Rampage: Total Destruction
Review By: Jeff

Plop plop fizz fizz oh what a relief it is, Scum Soda to the rescue! Mmm.. tastes like awesome with a slight hint of radical. Now if they can just do something about the rampant mutations, then Scum Labs will a fuckin' winner on their hands. Oh well, nothing like a little urban renewal at the hands of giant monsters to launch a new soft drink, eh?

Rampage: Total Destruction for the Gamecube and PS2 is a budget title re-imagining of the original Rampage arcade game boasting a huge roster and a more structured level design. As mentioned at the top, Scum Labs (the evil corporation behind the previous games' mutations) has decided to get into the soft drink business with the advent of Scum Soda, a Mountain Dew style pop made by their best Biogenetic engineers. As a result, all thirty of their test market volunteers have been transformed into large variations of common creatures and now threaten to destroy the Earth. Or they would have, if Dr. Vector (Scum Soda project leader) hadn't managed to contain twenty-four of them in special cryo-tubes hidden throughout seven major cities around the world. Of course he forgot six of them but it's not like they're gonna go crazy and free the trapped ones...right?

Of course they are, stupid, and you get to help! So grab yourself a monster, hit the city streets and unleash all that built up rage while doing your best Godzilla impression. Cities are split up into several blocks that are completed by simply destroying all the buildings. Within each block, is a challenge that is offered and, if completed, rewards the active monster with a move upgrade (four in all) that makes the smashing much faster and more satisfying. Afterwards, your score is tallied and you then walk over to the next section and proceed to repeat the previous actions until you eventually reach the end of the city where you have to battle Dr. V and his arsenal of gray metal things that shoot stuff at you. It's all pretty basic stuff to anyone familiar with the series or has ever been on a drunken rampage themselves.

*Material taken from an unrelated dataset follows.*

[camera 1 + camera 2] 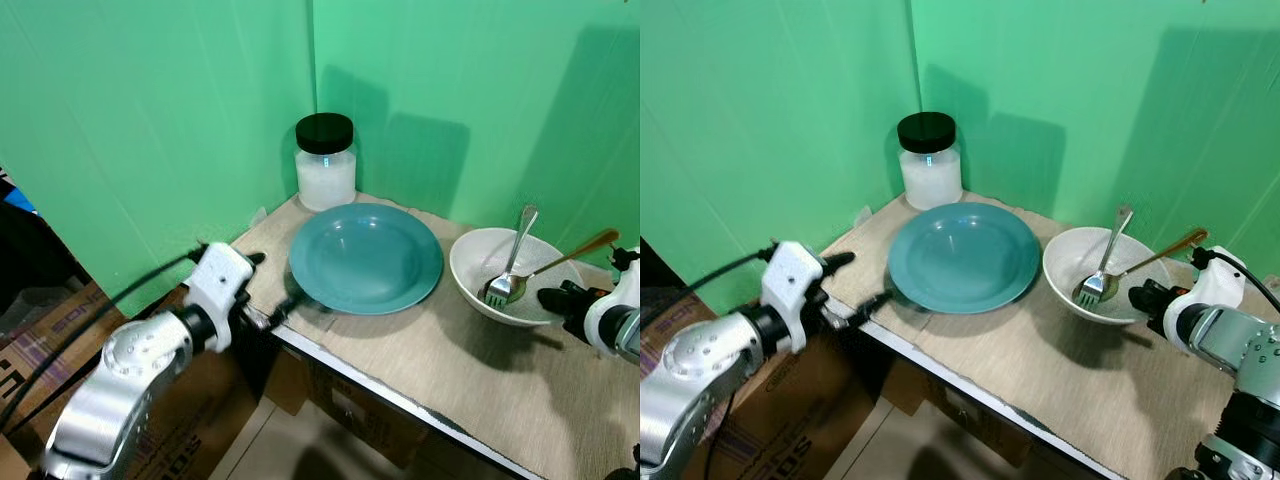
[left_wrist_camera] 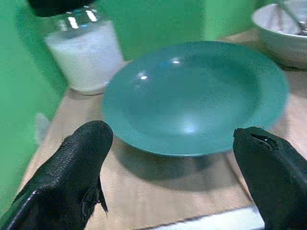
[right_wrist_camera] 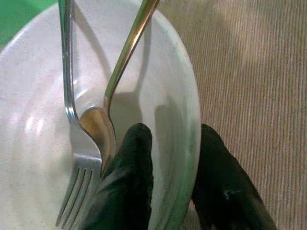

This being a budget title, I half expected it to look like a PS1 game and sound like a Speak & Spell but I was pleasantly surprised by the overall package. The graphics are decent which is due to the style used for the characters. Monster animations are pretty good although a lot of them have the same movements which brings up the question of why they put in so many of the damned things. I like variety as much as the next guy but I would have rathered they used the extra space to improve on the main three (George, Lizzie and Ralph) and just add a fourth monster to even the number. I will say however, that the intro and end movies were probably the best-done ones I've ever seen on a twenty-dollar game.

The music is pretty catchy and I found myself whistling along with the main/between level theme a few times. The sound effects are cartoonish and voice acting is better than average with the pedestrians offering some nice laughs with their reactions to your attack with my favorite being the Arnold Schwarzenegger army guy that yells, "I'm right here, come and get me!"

Controlling your monster is the biggest obstacle in the game as they've decided to implement 3D controls in a 2D game. Well actually the game is 3D in the same way that Paper Mario is 3D and what this means is that picking up cars/people or climbing a building can be a tough at first. I'd say the learning curve for the controls is about fifteen to twenty-five minutes; it really depends on how comfortable you are with the controller.

The developers felt they should toss in some extra modes to keep the repetitive act of beating up on buildings from getting stale. So we get Campaign mode, which is the main game for one or two players, King of the City, a four-player competitive take on the main game, seeing who can cause the most damage to a city. King of the World is like King of the City only now everyone competes to see who can cause the most damage to all the cities in the world and finally, there's good old Timed Run mode...does anyone other than bored attention seeking showoffs care about how fast they can get through the game? Hell, I'm just happy if I remember where I saved at after I've stopped playing for a couple of weeks. Anyway, the original arcade Rampage and Rampage: World Tour are included as well, so it's like being able to destroy cities in 3 different time periods for the price of one.

Let's talk about the bad parts of the game for a bit, shall we? First of all, it's insanely repetitive as were its predecessors so it's best to play it in small amounts of time. Otherwise, you'll get burned out by the second city. Next are the monsters, yeah there's thirty of them but so what, I doubt anyone will want to find all of them let alone get all their special moves. Finally why hasn't Midway ever thought about taking the franchise in a new direction? The story for this game would've worked great as an action comedy title done up like The Incredible Hulk: Ultimate Destruction. It's just a shame that they went through the trouble of actually making a design for George's human form along with the doctor. and the Scum Labs board members only not to use them for anything other than the two cinema scenes.

All in all though, I'd say Rampage: Total Destruction is worth twenty bucks but not a cent more. It's really fun if you already enjoy the series and when played in short bursts, can last a long time.